Third, with the support of the Government of India, it is assisting in the production of programmes that help rural women learn about the basic science of everyday life. Dr Sreedher was involved in the creation of India’s first community radio station at Anna University and has unique experience in the field.

Second, our Learning for Farming programme, under the leadership of Dr Balasubramanian Kodhandaraman, is partnering with community media in various Commonwealth countries in order to link farmers to the information that can help them improve their livelihoods.

Third, Ian Pringle’s initiative on Healthy Communities aims to increase the capacity of community organisations, NGOs and local public institutions to create and use community radio to improve the health and well-being of the people they serve. That was the thrust of the workshop he organised here and his specific objective is that by 2012 communities in four regions of the Commonwealth will be using community radio for at least 16 new community- driven health-related programmes.

Action needed

I urge this conference to embrace, in its Bangalore Declaration, the role of community radio in providing non-formal educational opportunities, especially for non literate communities. Community radio is a focal point for community driven learning, allowing learners to identify their own priorities based on participatory mechanisms of assessment. Radio Dramas, storytelling and interviews in particular, are effective and low cost ways of making community voices an integral part of the learning process. Participatory tools used in the development of learning programs encourage networking and collaboration among key local actors, as well as effective advocacy for open learning and community radio.

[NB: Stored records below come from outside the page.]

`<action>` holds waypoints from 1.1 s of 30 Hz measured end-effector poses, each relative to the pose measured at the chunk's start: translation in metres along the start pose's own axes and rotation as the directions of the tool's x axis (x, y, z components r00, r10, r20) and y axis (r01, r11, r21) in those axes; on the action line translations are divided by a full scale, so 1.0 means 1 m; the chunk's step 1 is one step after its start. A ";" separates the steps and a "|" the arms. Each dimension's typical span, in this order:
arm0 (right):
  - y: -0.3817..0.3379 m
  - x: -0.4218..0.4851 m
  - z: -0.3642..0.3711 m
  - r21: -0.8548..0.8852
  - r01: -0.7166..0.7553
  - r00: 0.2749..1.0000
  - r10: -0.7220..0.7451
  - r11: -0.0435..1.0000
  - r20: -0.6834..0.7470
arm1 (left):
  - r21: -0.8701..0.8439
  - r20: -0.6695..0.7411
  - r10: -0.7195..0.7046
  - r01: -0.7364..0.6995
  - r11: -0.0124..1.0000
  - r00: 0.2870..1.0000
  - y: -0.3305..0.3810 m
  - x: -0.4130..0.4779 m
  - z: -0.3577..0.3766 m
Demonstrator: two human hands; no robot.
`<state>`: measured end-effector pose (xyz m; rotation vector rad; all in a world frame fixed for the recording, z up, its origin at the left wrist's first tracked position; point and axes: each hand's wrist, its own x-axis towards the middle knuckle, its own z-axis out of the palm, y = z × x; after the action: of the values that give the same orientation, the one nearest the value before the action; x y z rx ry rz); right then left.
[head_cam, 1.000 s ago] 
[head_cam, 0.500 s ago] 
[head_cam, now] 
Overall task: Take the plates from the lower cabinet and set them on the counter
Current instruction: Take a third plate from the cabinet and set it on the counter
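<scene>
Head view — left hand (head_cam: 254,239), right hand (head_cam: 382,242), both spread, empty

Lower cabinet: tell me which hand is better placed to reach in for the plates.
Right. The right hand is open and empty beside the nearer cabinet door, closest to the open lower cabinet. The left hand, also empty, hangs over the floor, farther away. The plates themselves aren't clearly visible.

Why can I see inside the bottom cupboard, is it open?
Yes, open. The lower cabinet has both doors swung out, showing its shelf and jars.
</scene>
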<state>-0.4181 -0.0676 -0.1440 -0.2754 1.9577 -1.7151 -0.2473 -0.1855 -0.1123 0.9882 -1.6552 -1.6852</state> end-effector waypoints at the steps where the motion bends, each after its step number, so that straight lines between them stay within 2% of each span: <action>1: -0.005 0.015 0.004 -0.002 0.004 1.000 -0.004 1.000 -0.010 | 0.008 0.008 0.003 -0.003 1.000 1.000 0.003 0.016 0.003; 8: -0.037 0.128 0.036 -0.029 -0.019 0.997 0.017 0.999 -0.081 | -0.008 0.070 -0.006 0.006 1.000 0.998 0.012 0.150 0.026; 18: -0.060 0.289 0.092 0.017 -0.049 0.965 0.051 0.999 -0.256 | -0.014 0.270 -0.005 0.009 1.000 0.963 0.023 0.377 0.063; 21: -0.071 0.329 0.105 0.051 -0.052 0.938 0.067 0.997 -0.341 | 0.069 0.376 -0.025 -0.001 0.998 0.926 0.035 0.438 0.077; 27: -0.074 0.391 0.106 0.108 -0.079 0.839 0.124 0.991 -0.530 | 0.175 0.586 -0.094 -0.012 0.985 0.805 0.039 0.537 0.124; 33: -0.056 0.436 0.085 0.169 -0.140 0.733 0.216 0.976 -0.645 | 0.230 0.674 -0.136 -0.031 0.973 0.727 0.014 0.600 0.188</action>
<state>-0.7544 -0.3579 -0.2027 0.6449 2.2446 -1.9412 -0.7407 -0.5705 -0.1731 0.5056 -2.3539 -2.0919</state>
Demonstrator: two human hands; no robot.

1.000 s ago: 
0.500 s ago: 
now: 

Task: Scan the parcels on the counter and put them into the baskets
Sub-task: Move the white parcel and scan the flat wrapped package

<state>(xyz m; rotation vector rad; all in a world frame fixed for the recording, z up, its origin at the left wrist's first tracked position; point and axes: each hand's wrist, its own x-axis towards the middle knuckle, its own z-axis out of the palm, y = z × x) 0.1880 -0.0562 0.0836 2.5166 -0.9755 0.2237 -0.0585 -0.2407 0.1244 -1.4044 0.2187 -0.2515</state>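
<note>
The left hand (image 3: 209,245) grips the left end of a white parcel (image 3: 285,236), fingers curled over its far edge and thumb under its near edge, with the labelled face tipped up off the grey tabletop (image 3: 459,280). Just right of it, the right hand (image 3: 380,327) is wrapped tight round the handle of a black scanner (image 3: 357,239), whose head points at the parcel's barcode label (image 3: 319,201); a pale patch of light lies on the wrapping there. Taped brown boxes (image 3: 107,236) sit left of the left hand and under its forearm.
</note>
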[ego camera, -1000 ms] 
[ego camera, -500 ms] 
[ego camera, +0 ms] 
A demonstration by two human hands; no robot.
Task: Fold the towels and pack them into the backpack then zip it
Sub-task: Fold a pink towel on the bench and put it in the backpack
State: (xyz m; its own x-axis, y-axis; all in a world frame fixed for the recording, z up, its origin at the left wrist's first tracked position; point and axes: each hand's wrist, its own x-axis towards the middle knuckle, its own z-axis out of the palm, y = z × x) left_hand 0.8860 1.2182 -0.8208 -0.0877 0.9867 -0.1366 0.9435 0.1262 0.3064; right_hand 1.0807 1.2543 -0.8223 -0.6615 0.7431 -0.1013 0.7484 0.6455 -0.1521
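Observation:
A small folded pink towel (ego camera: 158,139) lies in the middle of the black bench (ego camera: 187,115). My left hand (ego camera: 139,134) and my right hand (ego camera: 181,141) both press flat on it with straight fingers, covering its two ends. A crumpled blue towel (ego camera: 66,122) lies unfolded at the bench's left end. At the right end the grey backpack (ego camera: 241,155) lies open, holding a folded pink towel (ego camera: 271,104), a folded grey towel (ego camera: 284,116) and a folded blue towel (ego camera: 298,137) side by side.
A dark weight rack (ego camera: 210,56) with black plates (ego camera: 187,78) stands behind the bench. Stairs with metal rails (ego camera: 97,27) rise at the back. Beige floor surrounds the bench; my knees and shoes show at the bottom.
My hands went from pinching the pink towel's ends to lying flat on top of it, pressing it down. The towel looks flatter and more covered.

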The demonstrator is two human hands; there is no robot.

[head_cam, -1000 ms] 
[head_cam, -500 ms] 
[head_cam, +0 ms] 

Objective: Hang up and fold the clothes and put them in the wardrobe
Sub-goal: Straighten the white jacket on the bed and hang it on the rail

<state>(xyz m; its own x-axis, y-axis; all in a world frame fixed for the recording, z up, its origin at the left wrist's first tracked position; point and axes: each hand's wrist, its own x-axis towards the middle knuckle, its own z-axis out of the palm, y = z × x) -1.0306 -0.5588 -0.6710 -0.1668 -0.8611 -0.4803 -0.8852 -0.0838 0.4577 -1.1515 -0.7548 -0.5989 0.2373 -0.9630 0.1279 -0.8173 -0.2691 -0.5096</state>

At the Commonwealth of Learning we commit ourselves to following up energetically on the recommendations of the workshop that was held here, which were:

- To share knowledge about community-based learning programmes with the AMARC networks;
- To build capacity in community groups for designing participatory educational programming, particularly bringing together radio with other groups in development, health, education, etc. in consultation and research about educational priorities, and educational programme development processes; and
- To experiment and demonstrate appropriate educational community radio programmes for example on maternal and child health, diabetes, etc.

Conclusion

We conclude where we started. There is a huge challenge of learning for development and all proven means must be used to address it. As a mass medium rooted in local contexts community radio has a vital role to play in this endeavour.

We wish you well and thank you for your attention.